Lines below starting with the line with "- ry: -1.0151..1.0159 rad" and going on through the line with "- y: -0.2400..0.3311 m" must be output exactly; the rest of the records must be left out.

SUPPLIED DATA:
☆ ☆ ☆ ☆ ☆ ☆ ☆

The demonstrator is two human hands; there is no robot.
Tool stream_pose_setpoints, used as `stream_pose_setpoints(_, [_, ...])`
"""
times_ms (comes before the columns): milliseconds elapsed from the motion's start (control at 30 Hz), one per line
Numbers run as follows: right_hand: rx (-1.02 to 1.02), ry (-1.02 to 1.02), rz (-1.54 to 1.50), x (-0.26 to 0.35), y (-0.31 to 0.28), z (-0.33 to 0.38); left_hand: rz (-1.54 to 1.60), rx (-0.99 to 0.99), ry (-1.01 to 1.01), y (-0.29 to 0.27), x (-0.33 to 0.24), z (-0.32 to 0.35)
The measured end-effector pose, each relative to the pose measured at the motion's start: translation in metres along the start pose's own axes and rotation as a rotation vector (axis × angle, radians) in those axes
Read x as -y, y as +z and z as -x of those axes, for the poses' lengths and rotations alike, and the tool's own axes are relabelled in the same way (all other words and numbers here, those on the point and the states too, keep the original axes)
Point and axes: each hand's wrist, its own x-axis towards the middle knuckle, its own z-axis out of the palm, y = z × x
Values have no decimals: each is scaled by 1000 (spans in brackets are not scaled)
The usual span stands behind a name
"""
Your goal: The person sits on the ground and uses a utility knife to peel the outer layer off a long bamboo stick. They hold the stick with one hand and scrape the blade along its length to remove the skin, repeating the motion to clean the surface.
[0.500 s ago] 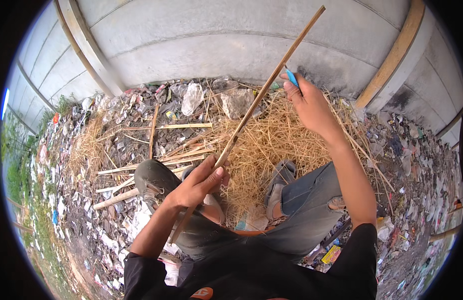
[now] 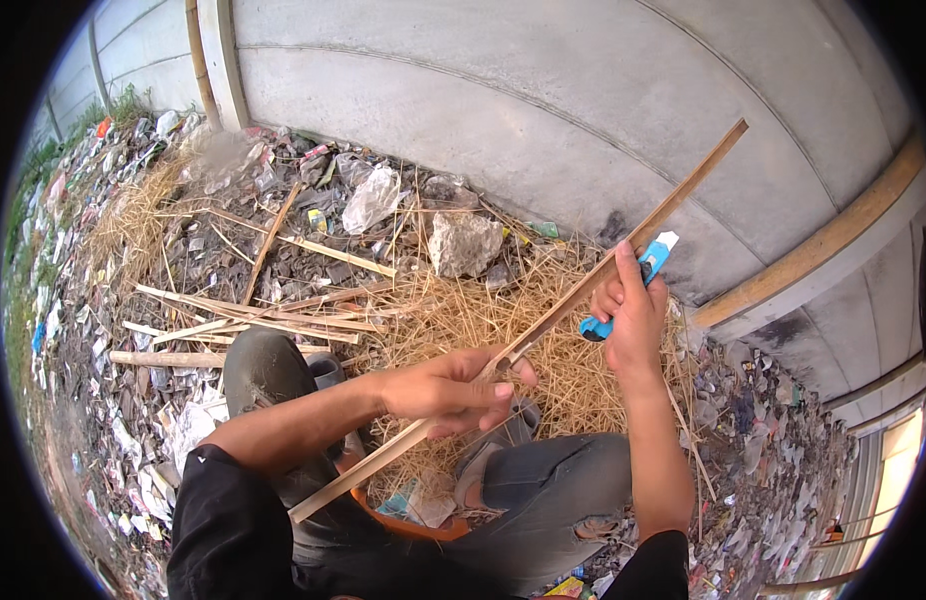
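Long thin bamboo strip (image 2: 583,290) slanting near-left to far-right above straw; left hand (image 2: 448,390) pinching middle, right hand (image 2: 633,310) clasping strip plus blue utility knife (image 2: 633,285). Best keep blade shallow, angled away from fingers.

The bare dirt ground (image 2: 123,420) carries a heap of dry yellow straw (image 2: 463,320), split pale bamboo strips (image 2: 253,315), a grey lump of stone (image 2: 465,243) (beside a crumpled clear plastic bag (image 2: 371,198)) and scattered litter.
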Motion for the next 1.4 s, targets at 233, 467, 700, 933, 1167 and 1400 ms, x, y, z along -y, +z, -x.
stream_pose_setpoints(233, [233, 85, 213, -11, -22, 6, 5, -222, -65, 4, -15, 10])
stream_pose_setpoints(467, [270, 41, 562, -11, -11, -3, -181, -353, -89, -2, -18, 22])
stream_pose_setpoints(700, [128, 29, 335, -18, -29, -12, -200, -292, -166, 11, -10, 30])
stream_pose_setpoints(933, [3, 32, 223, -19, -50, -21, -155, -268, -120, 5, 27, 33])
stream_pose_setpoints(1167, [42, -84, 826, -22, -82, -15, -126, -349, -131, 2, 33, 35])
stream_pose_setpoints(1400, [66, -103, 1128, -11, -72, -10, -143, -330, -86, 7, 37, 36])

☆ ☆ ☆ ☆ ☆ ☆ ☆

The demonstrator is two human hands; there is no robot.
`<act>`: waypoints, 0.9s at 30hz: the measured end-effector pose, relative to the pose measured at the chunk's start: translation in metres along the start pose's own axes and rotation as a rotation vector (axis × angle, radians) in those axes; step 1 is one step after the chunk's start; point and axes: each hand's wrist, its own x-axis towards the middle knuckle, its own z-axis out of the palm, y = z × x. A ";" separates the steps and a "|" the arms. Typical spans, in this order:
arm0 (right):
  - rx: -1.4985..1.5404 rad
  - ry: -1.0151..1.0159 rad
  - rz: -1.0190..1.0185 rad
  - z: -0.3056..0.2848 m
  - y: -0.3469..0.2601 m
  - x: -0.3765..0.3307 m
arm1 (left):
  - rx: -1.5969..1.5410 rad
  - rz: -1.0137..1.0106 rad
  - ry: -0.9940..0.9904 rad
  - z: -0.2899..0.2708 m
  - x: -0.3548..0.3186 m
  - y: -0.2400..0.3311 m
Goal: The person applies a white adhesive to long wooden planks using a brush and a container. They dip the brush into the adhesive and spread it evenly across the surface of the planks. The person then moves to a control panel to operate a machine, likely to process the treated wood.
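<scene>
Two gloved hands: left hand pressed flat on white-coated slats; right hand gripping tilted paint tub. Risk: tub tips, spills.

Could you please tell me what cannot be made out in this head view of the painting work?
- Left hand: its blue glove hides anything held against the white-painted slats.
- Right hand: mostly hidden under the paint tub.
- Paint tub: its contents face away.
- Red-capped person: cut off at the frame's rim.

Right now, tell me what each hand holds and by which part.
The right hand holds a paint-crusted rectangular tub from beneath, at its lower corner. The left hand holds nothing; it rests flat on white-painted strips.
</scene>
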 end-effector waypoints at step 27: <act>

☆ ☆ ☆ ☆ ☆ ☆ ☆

EXERCISE OUTPUT:
  - ry: -1.0151..1.0159 rad
  - rz: -1.0190..1.0185 rad
  - z: -0.3056..0.2848 m
  - y: -0.3469..0.2601 m
  - x: -0.3765..0.3307 m
arm1 (left):
  - rx: -1.5969..1.5410 rad
  - rz: -1.0137..1.0106 rad
  - ry: -0.9940..0.9904 rad
  - z: -0.2899..0.2708 m
  - x: -0.3548..0.3186 m
  - y: -0.2400..0.3311 m

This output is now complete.